### Exercise directions
All of the records below should be retyped exactly, with no pictures included.

Source data
^^^^^^^^^^^^^^^^
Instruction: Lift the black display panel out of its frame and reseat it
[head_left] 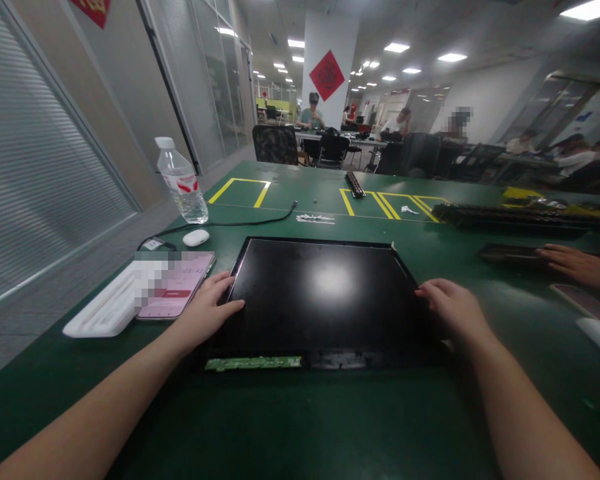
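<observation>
A black LCD screen panel lies face up on the green table in front of me. A narrow green circuit board runs along the left part of its near edge. My left hand grips the panel's left edge, thumb on the front and fingers over the side. At the right edge, my right hand pinches the frame between thumb and curled fingers; the fingertips are partly hidden. A small pale tab sticks up at the far right corner.
Left of the panel are a phone, a white case, white earbud case, black cable and water bottle. Dark strips lie at the far right. Another person's hand rests at right.
</observation>
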`<action>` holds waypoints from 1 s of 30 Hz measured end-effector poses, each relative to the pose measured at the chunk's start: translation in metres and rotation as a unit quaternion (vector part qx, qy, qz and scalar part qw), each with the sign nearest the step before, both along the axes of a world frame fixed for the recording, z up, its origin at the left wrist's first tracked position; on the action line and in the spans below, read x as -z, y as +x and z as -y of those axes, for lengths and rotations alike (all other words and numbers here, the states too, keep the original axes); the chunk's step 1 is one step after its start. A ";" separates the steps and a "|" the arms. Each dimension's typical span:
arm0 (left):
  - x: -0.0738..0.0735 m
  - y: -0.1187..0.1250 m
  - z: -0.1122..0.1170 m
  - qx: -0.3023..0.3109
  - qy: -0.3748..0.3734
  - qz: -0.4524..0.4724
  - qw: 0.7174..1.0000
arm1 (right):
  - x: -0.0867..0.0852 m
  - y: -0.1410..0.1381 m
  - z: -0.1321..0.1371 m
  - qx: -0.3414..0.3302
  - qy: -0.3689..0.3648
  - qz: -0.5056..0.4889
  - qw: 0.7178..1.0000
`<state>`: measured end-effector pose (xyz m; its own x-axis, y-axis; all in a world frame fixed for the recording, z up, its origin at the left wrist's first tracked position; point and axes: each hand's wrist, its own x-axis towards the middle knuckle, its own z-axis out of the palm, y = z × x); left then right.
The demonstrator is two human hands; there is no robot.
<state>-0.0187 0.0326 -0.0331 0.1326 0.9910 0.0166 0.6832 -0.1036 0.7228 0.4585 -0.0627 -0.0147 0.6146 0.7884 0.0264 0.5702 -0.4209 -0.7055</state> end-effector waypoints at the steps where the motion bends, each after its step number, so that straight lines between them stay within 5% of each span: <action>1: 0.000 0.000 0.000 0.000 0.001 -0.002 1.000 | 0.000 0.000 0.000 0.000 0.000 -0.001 1.000; 13: -0.002 0.001 -0.002 0.027 -0.012 -0.048 0.998 | -0.003 -0.002 0.000 -0.002 0.002 0.003 1.000; 30: -0.035 -0.025 0.017 0.254 0.003 -0.103 0.962 | -0.009 -0.009 0.000 0.021 0.002 -0.003 1.000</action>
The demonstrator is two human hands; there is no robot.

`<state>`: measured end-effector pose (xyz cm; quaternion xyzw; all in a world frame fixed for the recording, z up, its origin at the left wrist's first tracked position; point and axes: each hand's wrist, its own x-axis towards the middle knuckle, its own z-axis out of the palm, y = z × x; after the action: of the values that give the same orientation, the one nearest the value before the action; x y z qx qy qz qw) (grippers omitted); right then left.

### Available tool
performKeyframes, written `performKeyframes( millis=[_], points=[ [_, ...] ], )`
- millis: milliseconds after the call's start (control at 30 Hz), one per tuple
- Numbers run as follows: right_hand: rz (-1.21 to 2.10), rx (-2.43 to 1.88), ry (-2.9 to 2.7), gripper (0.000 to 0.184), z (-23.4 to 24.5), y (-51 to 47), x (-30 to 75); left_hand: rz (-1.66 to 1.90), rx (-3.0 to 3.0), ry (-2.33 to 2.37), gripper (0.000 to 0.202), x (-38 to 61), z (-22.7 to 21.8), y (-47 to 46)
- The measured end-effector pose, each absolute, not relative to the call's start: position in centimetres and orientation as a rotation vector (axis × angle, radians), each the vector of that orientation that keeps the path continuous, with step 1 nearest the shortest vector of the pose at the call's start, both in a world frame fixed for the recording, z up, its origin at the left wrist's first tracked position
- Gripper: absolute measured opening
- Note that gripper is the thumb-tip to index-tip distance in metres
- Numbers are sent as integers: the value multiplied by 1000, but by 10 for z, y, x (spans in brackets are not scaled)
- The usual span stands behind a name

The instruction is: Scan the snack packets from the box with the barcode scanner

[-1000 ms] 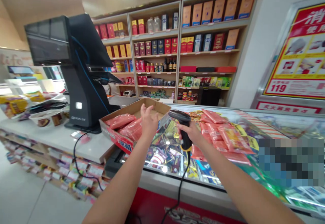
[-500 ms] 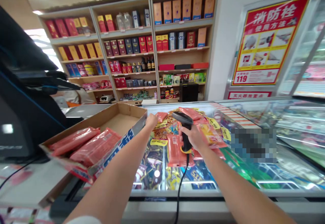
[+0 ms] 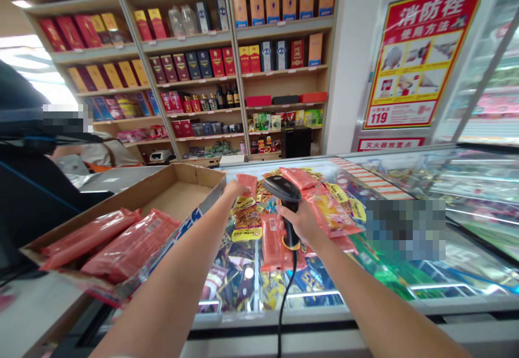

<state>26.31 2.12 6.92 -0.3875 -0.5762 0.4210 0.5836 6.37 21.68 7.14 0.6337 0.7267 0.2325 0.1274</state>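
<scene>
My right hand (image 3: 300,218) is wrapped around the handle of a black barcode scanner (image 3: 283,189), held over the packets with its cable hanging toward me. At the end of my outstretched left arm, my left hand (image 3: 235,190) is closed on a small red packet (image 3: 248,182); part of its fingers is hidden. Below the scanner lies a red plastic packet with a white label (image 3: 271,239). More red and yellow snack packets (image 3: 332,214) are spread on the glass top around it. Brown snack packets with yellow labels (image 3: 247,218) lie just nearer than my left hand.
A cardboard box (image 3: 190,174) holding red packets (image 3: 133,244) stands on the left. Beside it is a dark checkout screen (image 3: 24,185). The glass-topped freezer (image 3: 231,306) spans the front, with packs inside. Shelves of boxed goods (image 3: 239,79) line the back. A person sits partly hidden at left.
The view has turned slightly right and down. The small red packet at my left hand now shows more of its face. My right hand keeps the scanner over the packets.
</scene>
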Motion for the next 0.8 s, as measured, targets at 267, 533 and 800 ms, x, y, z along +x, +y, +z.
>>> performKeyframes(
  millis=[267,533,800],
  points=[
    [1098,-870,-1284,25,75,19,265,1498,1589,1649,32,45,77,151],
    [1194,-770,-1357,25,80,12,269,2112,960,737,42,44,81,105],
    [1362,-824,-1585,27,81,7,274,2015,911,947,25,52,60,108]
  ],
)
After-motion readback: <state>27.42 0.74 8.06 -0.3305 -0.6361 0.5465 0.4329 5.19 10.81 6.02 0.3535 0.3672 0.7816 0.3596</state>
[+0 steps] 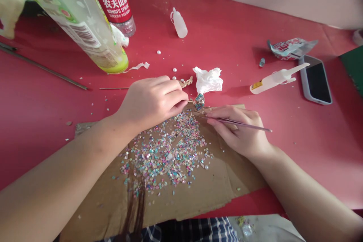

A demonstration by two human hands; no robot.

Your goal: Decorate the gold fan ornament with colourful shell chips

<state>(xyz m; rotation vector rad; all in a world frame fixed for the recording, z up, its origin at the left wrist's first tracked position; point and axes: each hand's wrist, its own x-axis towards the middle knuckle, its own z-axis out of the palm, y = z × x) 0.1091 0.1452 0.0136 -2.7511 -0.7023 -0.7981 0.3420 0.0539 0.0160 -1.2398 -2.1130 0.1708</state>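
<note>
Just now the small glittering ornament [199, 101] sits between both hands at the far edge of the cardboard [210, 191], its thin stem running leftward into the pinching fingers of the left hand [159, 100]. The right hand [239, 128] pinches slanted tweezers [241, 123], tips beside the ornament's near side; I cannot tell whether they touch. A crumpled tissue [208, 80] stands right behind on the tabletop [241, 45], loose chips [170, 155] spread nearer on the cardboard, and a squeeze bottle [266, 84] and phone [316, 79] lie toward the tabletop's right end.
</note>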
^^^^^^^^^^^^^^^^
### Task output
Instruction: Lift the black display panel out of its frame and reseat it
[head_left] 
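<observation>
A black LCD screen panel lies face up on the green table in front of me. A narrow green circuit board runs along the left part of its near edge. My left hand grips the panel's left edge, thumb on the front and fingers over the side. At the right edge, my right hand pinches the frame between thumb and curled fingers; the fingertips are partly hidden. A small pale tab sticks up at the far right corner.
Left of the panel are a phone, a white case, white earbud case, black cable and water bottle. Dark strips lie at the far right. Another person's hand rests at right.
</observation>
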`<action>` holds waypoints from 1 s of 30 Hz measured end-effector poses, each relative to the pose measured at the chunk's start: translation in metres and rotation as a unit quaternion (vector part qx, qy, qz and scalar part qw), each with the sign nearest the step before, both along the axes of a world frame fixed for the recording, z up, its origin at the left wrist's first tracked position; on the action line and in the spans below, read x as -z, y as +x and z as -y of those axes, for lengths and rotations alike (all other words and numbers here, the states too, keep the original axes); the chunk's step 1 is one step after its start. A ";" separates the steps and a "|" the arms. Each dimension's typical span:
arm0 (left):
  - x: -0.0738..0.0735 m
  - y: -0.1187..0.1250 m
  - z: -0.1122..0.1170 m
  - qx: -0.3023..0.3109
  - qy: -0.3748..0.3734
  - qz: -0.4524..0.4724
  - qw: 0.7174..1.0000
arm1 (right):
  - x: -0.0867..0.0852 m
  - y: -0.1410..0.1381 m
  - z: -0.1321..0.1371 m
  - qx: -0.3414..0.3302
  - qy: -0.3689..0.3648
  - qz: -0.5056..0.4889
  - qw: 0.7178..1.0000
`<state>`: measured end-effector pose (xyz m; its own x-axis, y-axis; all in a world frame fixed for the recording, z up, its origin at the left wrist's first tracked position; point and axes: each hand's wrist, its own x-axis towards the middle knuckle, its own z-axis out of the palm, y = z × x); left then right.
The demonstrator is two human hands; there is no robot.
<state>-0.0187 0.0326 -0.0331 0.1326 0.9910 0.0166 0.6832 -0.1036 0.7228 0.4585 -0.0627 -0.0147 0.6146 0.7884 0.0264 0.5702 -0.4209 -0.7055</state> end-effector waypoints at the steps where the motion bends, each after its step number, so that straight lines between them stay within 5% of each span: <action>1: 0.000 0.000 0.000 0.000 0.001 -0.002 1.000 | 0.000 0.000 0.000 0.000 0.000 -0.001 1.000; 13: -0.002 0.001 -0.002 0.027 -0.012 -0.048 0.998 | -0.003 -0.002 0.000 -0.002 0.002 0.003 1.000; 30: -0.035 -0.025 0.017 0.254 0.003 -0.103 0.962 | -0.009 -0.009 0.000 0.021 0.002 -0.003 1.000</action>
The demonstrator is two human hands; there is no robot.

`<state>`: measured end-effector pose (xyz cm; quaternion xyzw; all in a world frame fixed for the recording, z up, its origin at the left wrist's first tracked position; point and axes: each hand's wrist, its own x-axis towards the middle knuckle, its own z-axis out of the palm, y = z × x; after the action: of the values that give the same orientation, the one nearest the value before the action; x y z qx qy qz qw) (grippers omitted); right then left.

### Available tool
performKeyframes, written `performKeyframes( millis=[_], points=[ [_, ...] ], )`
- millis: milliseconds after the call's start (control at 30 Hz), one per tuple
- Numbers run as follows: right_hand: rz (-1.21 to 2.10), rx (-2.43 to 1.88), ry (-2.9 to 2.7), gripper (0.000 to 0.184), z (-23.4 to 24.5), y (-51 to 47), x (-30 to 75); left_hand: rz (-1.66 to 1.90), rx (-3.0 to 3.0), ry (-2.33 to 2.37), gripper (0.000 to 0.202), x (-38 to 61), z (-22.7 to 21.8), y (-47 to 46)
- The measured end-effector pose, each absolute, not relative to the call's start: position in centimetres and orientation as a rotation vector (axis × angle, radians), each the vector of that orientation that keeps the path continuous, with step 1 nearest the shortest vector of the pose at the call's start, both in a world frame fixed for the recording, z up, its origin at the left wrist's first tracked position
- Gripper: absolute measured opening
- Note that gripper is the thumb-tip to index-tip distance in metres
- Numbers are sent as integers: the value multiplied by 1000, but by 10 for z, y, x (spans in brackets are not scaled)
- The usual span stands behind a name

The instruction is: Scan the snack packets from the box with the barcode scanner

[-1000 ms] 
[-500 ms] 
[+0 ms] 

<state>26.31 2.12 6.92 -0.3875 -0.5762 0.4210 0.5836 6.37 21.68 7.14 0.6337 0.7267 0.2325 0.1274</state>
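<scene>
My right hand (image 3: 300,218) is wrapped around the handle of a black barcode scanner (image 3: 283,189), held over the packets with its cable hanging toward me. At the end of my outstretched left arm, my left hand (image 3: 235,190) is closed on a small red packet (image 3: 248,182); part of its fingers is hidden. Below the scanner lies a red plastic packet with a white label (image 3: 271,239). More red and yellow snack packets (image 3: 332,214) are spread on the glass top around it. Brown snack packets with yellow labels (image 3: 247,218) lie just nearer than my left hand.
A cardboard box (image 3: 190,174) holding red packets (image 3: 133,244) stands on the left. Beside it is a dark checkout screen (image 3: 24,185). The glass-topped freezer (image 3: 231,306) spans the front, with packs inside. Shelves of boxed goods (image 3: 239,79) line the back. A person sits partly hidden at left.
The view has turned slightly right and down. The small red packet at my left hand now shows more of its face. My right hand keeps the scanner over the packets.
</scene>
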Motion for the next 0.8 s, as measured, targets at 267, 533 and 800 ms, x, y, z along +x, +y, +z.
>>> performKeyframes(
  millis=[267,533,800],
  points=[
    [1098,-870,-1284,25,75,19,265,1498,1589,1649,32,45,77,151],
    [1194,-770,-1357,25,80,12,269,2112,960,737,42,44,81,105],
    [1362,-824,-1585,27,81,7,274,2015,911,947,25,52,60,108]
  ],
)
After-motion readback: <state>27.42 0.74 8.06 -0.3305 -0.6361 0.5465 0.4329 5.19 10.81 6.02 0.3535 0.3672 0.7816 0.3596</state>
[+0 steps] 

A demonstration by two human hands; no robot.

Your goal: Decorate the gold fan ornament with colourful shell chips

<state>(xyz m; rotation vector rad; all in a world frame fixed for the recording, z up, its origin at the left wrist's first tracked position; point and axes: each hand's wrist, its own x-axis towards the middle knuckle, its own z-axis out of the palm, y = z × x) 0.1091 0.1452 0.0136 -2.7511 -0.7023 -0.7981 0.3420 0.0539 0.0160 -1.2398 -2.1130 0.1708</state>
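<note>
Just now the small glittering ornament [199, 101] sits between both hands at the far edge of the cardboard [210, 191], its thin stem running leftward into the pinching fingers of the left hand [159, 100]. The right hand [239, 128] pinches slanted tweezers [241, 123], tips beside the ornament's near side; I cannot tell whether they touch. A crumpled tissue [208, 80] stands right behind on the tabletop [241, 45], loose chips [170, 155] spread nearer on the cardboard, and a squeeze bottle [266, 84] and phone [316, 79] lie toward the tabletop's right end.
</note>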

There is nothing else to the answer.